This is Ron Salfen, “At the
Movies,” and here’s my commentary on a film opening this week at The
Majestic Theater in
“The Sorcerer’s Apprentice” may borrow from a lot of recent
fantasy tales, but it’s kid-friendly, interesting, well-cast, and funny,
which is a winsome combination at any movie.
Nicolas Cage plays Balthazar, one of Merlin’s apprentices who
doesn’t age, but frequently gets stuck in time, trapped in a certain kind
of magic urn. The other two
apprentices, Horvath (Alfred Molina) and Veronica (Monica Bellucci), are
also alternately trapped and conspiring against each other to find the true
owner of Merlin’s own magic ring, which will come to life when “the
chosen one” puts it on.
They’ve been looking for this “chosen one” for, oh, about 1300
years or so. Somewhere along
the line, this turned into a love triangle, and though Veronica chose
Balthazar over Horvath, forever creating enmity between those two, Veronica
herself seems to be inhabited by some sort of evil spirit that seeks to
destroy everything. (Well, in
true Disney fashion, evil has to appear somewhere.
In this case, it’s just particularly ill-defined.)
Dave (Jay Baruchel) is just a 10-year-old kid when he first enters
Balthazar’s bizarre magic store, and the ring immediately finds his finger
and latches on there. But
Balthazar is being pursued by the relentless Horvath, and it’s another 10
years before Dave, now a nerdy 20-year-old physics student, again becomes
enmeshed in the centuries-old cosmic struggle.

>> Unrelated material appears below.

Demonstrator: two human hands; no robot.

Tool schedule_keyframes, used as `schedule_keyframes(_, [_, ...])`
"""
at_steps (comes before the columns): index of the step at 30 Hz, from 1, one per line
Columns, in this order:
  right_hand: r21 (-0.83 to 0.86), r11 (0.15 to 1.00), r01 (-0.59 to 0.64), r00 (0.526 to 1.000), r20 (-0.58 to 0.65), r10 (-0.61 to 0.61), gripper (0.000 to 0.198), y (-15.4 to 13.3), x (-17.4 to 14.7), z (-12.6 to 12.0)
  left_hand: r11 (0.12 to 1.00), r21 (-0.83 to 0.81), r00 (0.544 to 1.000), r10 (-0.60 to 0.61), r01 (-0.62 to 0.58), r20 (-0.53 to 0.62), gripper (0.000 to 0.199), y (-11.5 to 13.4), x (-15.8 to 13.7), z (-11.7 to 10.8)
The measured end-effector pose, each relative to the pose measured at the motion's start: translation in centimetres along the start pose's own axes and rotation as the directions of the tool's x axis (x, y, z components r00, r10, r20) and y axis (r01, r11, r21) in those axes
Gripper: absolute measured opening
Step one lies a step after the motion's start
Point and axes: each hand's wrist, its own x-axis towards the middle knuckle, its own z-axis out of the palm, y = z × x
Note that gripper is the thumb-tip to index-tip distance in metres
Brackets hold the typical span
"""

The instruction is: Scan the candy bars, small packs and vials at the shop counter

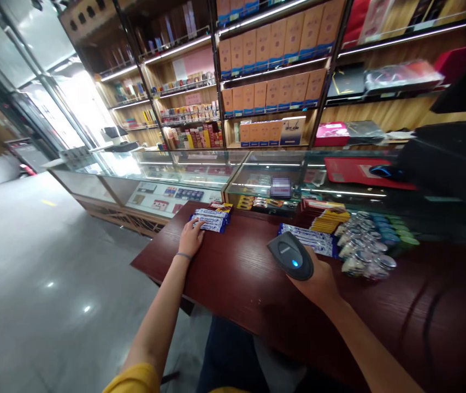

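Note:
My right hand (320,278) is wrapped round a dark grey barcode scanner (290,255), which has a blue light lit on its top. The scanner is held above the reddish-brown table (241,273). At the left, my left hand (192,239) rests with its fingers stretched out on a group of blue-and-white stick packets (213,219). Just behind the scanner lies a second row of blue-and-white packets (308,238), partly covered by it. Small round-lidded jars (366,245) are bunched to the right of my right hand.
Yellow and red packs (326,215) lie behind the jars, with green and blue items (394,228) beside them. A glass display counter (175,169) borders the table's far side. It bears a red mat (364,172) with a mouse (385,171). Stocked shelves (273,61) line the wall.

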Motion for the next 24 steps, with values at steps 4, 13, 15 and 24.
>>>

However, there’s a good part of Dave that doesn’t want to be
bothered with becoming a principal player in gothic combat with universal
implications: mainly, he just
wants to fiddle with his scientific experiments in his basement, and maybe
impress a girl from school, Becky (Teresa Palmer).

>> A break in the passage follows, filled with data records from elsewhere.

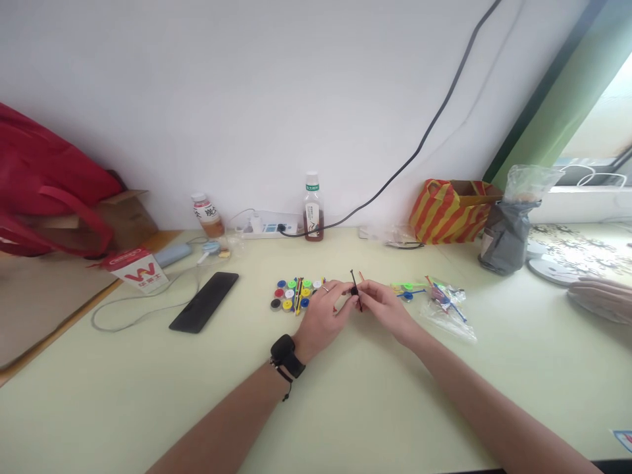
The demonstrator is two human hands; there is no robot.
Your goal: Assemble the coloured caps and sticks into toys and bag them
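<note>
Between my two hands a thin black plastic stick stands nearly upright (353,278), with a small black round piece at its middle (354,290). My left hand (322,317) pinches the round piece from the left. From the right, my right hand (388,308) closes its fingertips on the stick. Beside my left hand lie small round pieces (287,305) in several colours, set in rows, with a bundle of thin coloured sticks (299,295) across them. Right of my right hand are a blue and green stick piece (407,296) and a clear plastic bag (447,309) with coloured sticks.
A black phone (204,303), a red-and-white box (138,270) and a drink bottle (208,216) are at left. Behind stand a tea bottle (313,207) and power strip (271,225). A striped bag (439,214), grey bag (504,237) and another person's hand (602,298) are at right.
</note>
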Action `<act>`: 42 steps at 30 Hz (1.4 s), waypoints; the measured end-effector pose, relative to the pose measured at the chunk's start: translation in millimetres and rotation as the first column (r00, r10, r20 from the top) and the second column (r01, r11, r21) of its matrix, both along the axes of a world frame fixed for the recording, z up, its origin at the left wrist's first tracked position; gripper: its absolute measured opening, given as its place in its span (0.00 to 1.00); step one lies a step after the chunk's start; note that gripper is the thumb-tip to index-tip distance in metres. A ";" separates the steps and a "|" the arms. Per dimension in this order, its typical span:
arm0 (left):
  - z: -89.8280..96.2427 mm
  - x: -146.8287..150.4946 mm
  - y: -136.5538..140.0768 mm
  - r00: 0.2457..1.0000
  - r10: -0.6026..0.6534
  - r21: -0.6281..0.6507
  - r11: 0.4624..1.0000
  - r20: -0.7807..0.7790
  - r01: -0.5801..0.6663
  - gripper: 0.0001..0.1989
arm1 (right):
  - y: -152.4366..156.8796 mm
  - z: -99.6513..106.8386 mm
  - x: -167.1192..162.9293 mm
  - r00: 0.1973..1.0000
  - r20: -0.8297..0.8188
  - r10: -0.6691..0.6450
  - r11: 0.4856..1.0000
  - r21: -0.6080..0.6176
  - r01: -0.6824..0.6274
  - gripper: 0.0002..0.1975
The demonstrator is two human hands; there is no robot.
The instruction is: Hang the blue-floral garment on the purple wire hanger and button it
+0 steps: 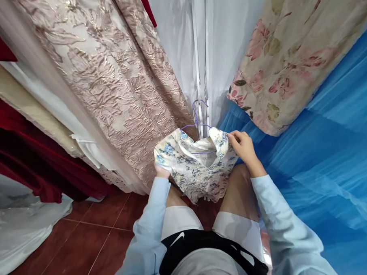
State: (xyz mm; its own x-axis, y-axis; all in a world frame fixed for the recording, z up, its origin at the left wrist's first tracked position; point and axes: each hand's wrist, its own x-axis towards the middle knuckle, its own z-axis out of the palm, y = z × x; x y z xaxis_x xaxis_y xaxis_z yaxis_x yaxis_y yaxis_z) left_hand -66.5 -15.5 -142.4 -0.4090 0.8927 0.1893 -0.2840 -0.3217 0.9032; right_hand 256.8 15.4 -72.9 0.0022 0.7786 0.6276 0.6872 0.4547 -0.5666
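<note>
A white blouse with blue and yellow flowers point(194, 170) hangs on a thin purple hanger point(196, 115) in front of my knees. The hanger's hook stands up above the neckline, and its lower bar shows inside the open collar. My right hand point(243, 146) pinches the blouse at its right shoulder between thumb and fingers. At the left sleeve, my left hand point(163, 172) reaches under the cloth; its fingers are hidden by the fabric.
A pink-gold embossed gown point(113, 81) hangs close on the left, beside dark red garments point(28, 143). White sheer cloth point(176, 27) hangs ahead. To the right are a floral dress point(274, 76) and blue tulle point(331, 160). Red-brown tiles point(103, 239) cover the floor.
</note>
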 end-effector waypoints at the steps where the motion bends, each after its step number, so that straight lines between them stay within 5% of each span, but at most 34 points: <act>1: -18.1 2.9 -9.6 0.996 0.088 -0.029 0.996 0.026 -0.087 0.29 | -6.2 -5.3 -1.4 0.999 -0.031 -0.017 1.000 0.000 0.017 0.19; 3: -53.3 21.5 -30.8 0.968 0.250 -0.072 0.966 0.026 -0.247 0.22 | -14.7 -13.9 -6.3 0.995 -0.098 -0.003 0.999 -0.034 -0.001 0.19; 5: -84.2 50.9 -47.1 0.911 0.365 -0.043 0.924 -0.193 -0.380 0.25 | -18.2 -18.8 -11.4 0.988 -0.150 0.026 0.996 -0.082 -0.039 0.21; 8: -115.8 91.2 -45.7 0.924 0.126 -0.086 0.982 -0.362 -0.168 0.27 | -20.2 -19.3 -13.9 0.983 -0.176 0.047 0.990 -0.119 -0.069 0.22; 14: -139.0 114.5 10.7 0.817 -0.209 -0.235 0.968 -0.538 0.092 0.11 | -24.8 -9.3 -2.7 0.970 -0.224 0.093 0.980 -0.152 -0.129 0.21; 27: -141.7 139.1 22.6 0.725 -0.301 -0.283 0.947 -0.620 0.152 0.04 | -23.8 -5.0 2.5 0.968 -0.228 0.105 0.980 -0.143 -0.140 0.19; 32: -142.1 110.1 -16.2 0.663 -0.369 -0.348 0.922 -0.651 0.171 0.08 | -22.9 -12.3 8.7 0.966 -0.080 -0.247 0.968 0.016 0.249 0.22; 37: -131.2 73.6 -83.0 0.614 -0.392 -0.378 0.912 -0.685 0.160 0.07 | -80.9 -67.5 -32.5 0.909 -0.244 -0.337 0.920 0.122 0.374 0.28; 42: -102.5 70.1 -131.1 0.522 -0.465 -0.403 0.885 -0.716 0.236 0.07 | -172.0 -150.8 -106.5 0.808 -0.487 -0.332 0.943 -0.159 0.292 0.24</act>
State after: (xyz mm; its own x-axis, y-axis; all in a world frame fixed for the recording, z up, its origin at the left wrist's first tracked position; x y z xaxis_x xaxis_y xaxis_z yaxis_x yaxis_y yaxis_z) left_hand 3.6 -146.7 -244.8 0.1523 0.9875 0.0414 0.5166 -0.1152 0.8484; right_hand 150.3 -156.5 -223.7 0.5502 0.7249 0.4145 0.3980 0.2087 -0.8933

Balthazar, of course, doesn’t take “no” for an answer so
easily, and soon Dave is training for the giant struggle he feels he
didn’t sign up for: learning
to work his dormant magic skills (shades of Luke Skywalker being taught the
ways of The Force, or even Harry Potter going to Hogwarts).
And, of course, there are those using their “special abilities”

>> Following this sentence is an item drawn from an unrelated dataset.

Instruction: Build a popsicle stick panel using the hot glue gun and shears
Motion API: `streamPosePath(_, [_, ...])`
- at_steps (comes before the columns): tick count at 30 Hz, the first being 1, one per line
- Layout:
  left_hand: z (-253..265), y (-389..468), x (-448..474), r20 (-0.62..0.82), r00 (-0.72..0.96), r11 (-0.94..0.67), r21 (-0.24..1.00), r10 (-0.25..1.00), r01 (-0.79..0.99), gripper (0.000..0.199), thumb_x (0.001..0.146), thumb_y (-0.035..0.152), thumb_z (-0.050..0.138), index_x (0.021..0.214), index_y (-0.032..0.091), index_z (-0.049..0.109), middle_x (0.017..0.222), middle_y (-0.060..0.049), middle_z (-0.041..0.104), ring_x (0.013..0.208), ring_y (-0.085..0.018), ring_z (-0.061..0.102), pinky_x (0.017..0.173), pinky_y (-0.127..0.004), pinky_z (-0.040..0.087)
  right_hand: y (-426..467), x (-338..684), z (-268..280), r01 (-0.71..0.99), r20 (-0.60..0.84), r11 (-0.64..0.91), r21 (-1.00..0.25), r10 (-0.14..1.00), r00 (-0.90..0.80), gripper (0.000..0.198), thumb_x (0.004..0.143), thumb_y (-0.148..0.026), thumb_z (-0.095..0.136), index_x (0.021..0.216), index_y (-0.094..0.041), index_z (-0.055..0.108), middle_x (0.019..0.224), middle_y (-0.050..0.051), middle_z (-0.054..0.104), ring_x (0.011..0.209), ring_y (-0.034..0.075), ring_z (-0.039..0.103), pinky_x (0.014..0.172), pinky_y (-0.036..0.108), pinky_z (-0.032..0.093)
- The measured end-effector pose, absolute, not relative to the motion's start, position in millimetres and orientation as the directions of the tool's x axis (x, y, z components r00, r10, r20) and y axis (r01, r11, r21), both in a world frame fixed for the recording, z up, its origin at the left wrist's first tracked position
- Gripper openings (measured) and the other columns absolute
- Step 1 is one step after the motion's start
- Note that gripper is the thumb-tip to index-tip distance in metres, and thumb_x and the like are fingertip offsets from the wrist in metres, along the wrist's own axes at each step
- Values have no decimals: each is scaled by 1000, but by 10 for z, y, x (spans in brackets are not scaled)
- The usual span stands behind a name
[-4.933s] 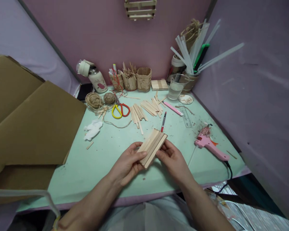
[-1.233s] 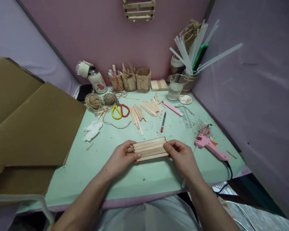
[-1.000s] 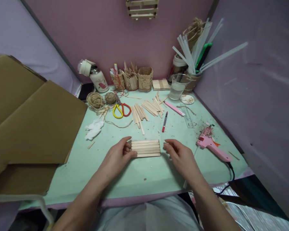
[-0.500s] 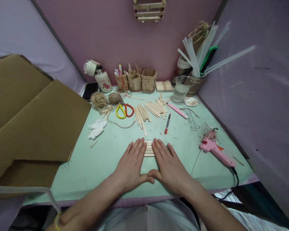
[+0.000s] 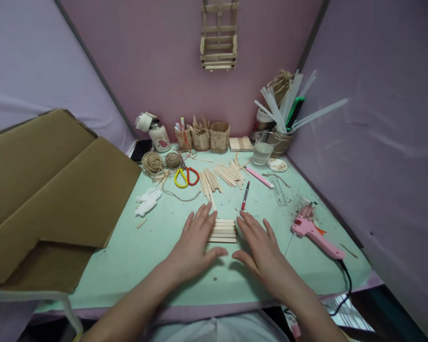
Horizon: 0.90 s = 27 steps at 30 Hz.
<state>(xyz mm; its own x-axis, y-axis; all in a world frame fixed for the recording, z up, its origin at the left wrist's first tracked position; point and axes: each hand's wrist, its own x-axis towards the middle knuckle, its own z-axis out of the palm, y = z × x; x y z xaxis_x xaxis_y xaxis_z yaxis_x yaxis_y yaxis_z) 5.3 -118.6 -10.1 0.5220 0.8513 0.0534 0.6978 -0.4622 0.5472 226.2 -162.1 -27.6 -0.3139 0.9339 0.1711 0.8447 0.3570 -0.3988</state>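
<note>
At the far left, a cardboard box [image 5: 57,190] stands beside the pale green counter [image 5: 128,270]; next come a crumpled white cloth or tissue [image 5: 148,202] and scissors [image 5: 187,177]. The left hand [image 5: 194,242] is spread, its fingers over the left end of a panel of wooden sticks [image 5: 224,232]; whether they press on it, I cannot tell. The panel lies flat on the counter between the hands, below loose sticks [image 5: 209,181]. A pen [image 5: 246,195] lies beyond the right hand [image 5: 262,247], which is also spread, grips nothing and sits just beside the panel's right end. The step looks like flattening or squaring the panel; lifting it would call for fingertips under both ends. Farther right lies a pink glue gun [image 5: 317,236].
</note>
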Motion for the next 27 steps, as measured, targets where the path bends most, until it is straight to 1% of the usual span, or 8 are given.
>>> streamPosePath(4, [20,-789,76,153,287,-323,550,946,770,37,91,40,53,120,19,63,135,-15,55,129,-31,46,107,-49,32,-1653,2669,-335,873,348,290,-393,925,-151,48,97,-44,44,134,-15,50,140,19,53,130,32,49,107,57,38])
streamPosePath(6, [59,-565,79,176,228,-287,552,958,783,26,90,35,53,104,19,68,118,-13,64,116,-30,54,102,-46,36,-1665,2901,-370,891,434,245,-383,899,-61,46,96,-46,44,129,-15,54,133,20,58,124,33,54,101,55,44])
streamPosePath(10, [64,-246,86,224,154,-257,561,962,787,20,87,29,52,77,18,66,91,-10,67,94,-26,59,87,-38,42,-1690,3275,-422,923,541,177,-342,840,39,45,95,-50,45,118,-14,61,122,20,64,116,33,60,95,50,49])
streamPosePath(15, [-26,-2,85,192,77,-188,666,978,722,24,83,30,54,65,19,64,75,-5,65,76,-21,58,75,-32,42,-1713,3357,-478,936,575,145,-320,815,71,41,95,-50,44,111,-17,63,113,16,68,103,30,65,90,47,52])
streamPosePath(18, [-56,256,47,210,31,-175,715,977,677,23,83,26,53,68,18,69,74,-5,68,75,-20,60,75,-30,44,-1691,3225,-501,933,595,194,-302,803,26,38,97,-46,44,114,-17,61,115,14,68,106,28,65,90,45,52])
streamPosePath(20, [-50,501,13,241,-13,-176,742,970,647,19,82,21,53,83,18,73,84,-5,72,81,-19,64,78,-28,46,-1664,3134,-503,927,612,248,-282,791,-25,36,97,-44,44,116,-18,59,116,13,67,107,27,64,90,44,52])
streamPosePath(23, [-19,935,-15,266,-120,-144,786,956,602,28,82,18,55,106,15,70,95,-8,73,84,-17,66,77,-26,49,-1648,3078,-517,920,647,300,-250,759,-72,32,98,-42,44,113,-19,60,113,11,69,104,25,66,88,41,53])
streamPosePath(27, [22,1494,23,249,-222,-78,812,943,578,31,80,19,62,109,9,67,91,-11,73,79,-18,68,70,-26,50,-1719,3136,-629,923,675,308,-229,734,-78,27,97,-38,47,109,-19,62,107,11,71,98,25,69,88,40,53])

for selfish ends, and, just to complicate matters, Horvath manages to plant
the seed in David’s mind that Balthazar himself could be the one acting
out of self-interest, thus confusing who the “good guy” is in all this.
Horvath, too, has an apprentice, eerily reminiscent of one of the
“donkey boys” in Pinocchio: lazy,
self-absorbed, and destined to underachieve.
Of course we all want Dave to wake up and tap into his great
potential, and accept his destiny as the reluctant world savior, while at
the same time getting the girl and not becoming too full of himself in the
process. As expected, the
relationship between Dave and Balthazar, at first strained, becomes an
important transition for both.
There’s a wonderful little scene with runaway mops and buckets, a
fitting tribute to the classic Disney sequence in “Fantasia.” Cage is
toned down just enough to be intense without being too wacko, Molina is just
greasy enough to be creepy villainous without being pathologically demented,
and Baruchel does this shambling, awkward, “aw shucks” routine that
works because he wears the mantle of deadly-seriousness very lightly.
In a summer filled with bloodletting violence, bloodsucking vampires,
and bloodless parlor dramas, this film feels like a crowd-pleaser.